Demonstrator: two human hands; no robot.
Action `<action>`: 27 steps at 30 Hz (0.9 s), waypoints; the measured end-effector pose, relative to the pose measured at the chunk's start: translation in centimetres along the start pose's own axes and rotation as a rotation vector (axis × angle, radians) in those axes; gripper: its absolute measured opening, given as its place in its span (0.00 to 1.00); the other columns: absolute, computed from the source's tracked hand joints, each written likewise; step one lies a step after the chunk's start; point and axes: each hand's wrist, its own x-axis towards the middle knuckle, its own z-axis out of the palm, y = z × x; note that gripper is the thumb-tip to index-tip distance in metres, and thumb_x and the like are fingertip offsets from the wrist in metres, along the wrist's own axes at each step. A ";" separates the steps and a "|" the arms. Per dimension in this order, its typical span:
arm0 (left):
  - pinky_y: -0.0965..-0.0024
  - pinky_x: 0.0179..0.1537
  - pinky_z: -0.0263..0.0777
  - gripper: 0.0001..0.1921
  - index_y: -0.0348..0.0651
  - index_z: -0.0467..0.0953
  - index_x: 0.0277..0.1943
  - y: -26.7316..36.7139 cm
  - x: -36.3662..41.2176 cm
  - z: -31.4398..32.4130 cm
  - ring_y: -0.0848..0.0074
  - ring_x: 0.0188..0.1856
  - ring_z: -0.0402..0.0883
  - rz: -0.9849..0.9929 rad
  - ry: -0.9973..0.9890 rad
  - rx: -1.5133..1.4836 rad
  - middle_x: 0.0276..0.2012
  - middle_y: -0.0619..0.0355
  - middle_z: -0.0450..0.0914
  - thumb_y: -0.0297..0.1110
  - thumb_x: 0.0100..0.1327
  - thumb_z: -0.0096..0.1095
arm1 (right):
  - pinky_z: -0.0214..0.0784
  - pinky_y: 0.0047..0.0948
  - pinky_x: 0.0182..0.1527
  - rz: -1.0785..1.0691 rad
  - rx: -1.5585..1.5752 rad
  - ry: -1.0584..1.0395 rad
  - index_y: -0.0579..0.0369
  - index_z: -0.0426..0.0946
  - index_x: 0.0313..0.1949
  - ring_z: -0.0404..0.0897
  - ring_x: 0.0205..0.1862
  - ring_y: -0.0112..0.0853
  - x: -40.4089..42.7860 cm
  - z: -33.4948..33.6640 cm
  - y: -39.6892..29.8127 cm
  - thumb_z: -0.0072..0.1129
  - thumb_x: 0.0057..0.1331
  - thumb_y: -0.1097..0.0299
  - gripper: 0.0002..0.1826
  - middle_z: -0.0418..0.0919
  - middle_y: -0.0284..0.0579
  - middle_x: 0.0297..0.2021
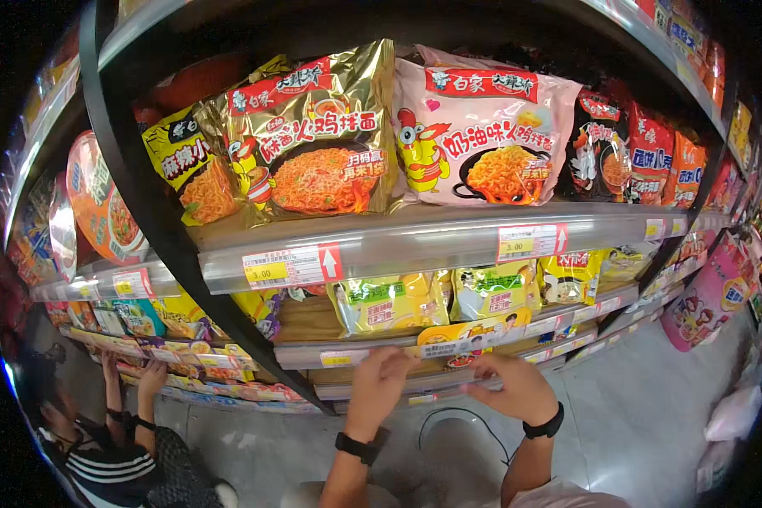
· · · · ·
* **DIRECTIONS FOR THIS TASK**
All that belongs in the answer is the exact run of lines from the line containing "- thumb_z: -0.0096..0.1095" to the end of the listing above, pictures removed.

* **TASK ANSWER**
  - thumb_z: -0.0096..0.1095
arm1 (right):
  - pinky_z: -0.0214..0.0784
  - pinky_y: 0.0047..0.0948
  - pinky_x: 0.0182..0.1527
  - rz: -1.0785..1.0691 rad
  - rx: -1.5585..1.5752 rad
  - ry: -1.0584..1.0395 rad
  - index_y: -0.0579..0.0369
  - index_z: -0.0426..0.0946
  - index_x: 0.0313..0.1949
  - ring_z: -0.0404..0.0897
  - ring_x: 0.0205..0.1862
  - ring_y: -0.0112..0.0853
  - x: -40.4089..42.7860 cm
  - z: -33.4948..33.6640 cm
  - y: -39.6892..29.8127 cm
  - thumb_z: -0.0072..0.1129
  - thumb_x: 0.0057..0.1331
  - thumb_y: -0.1097..0.0299
  - gripper: 0.0002..0.1826
  - middle_z: -0.0418..0.0919
  - middle_y: -0.0284..0.0579
  - middle_x: 0.0297..0.2021

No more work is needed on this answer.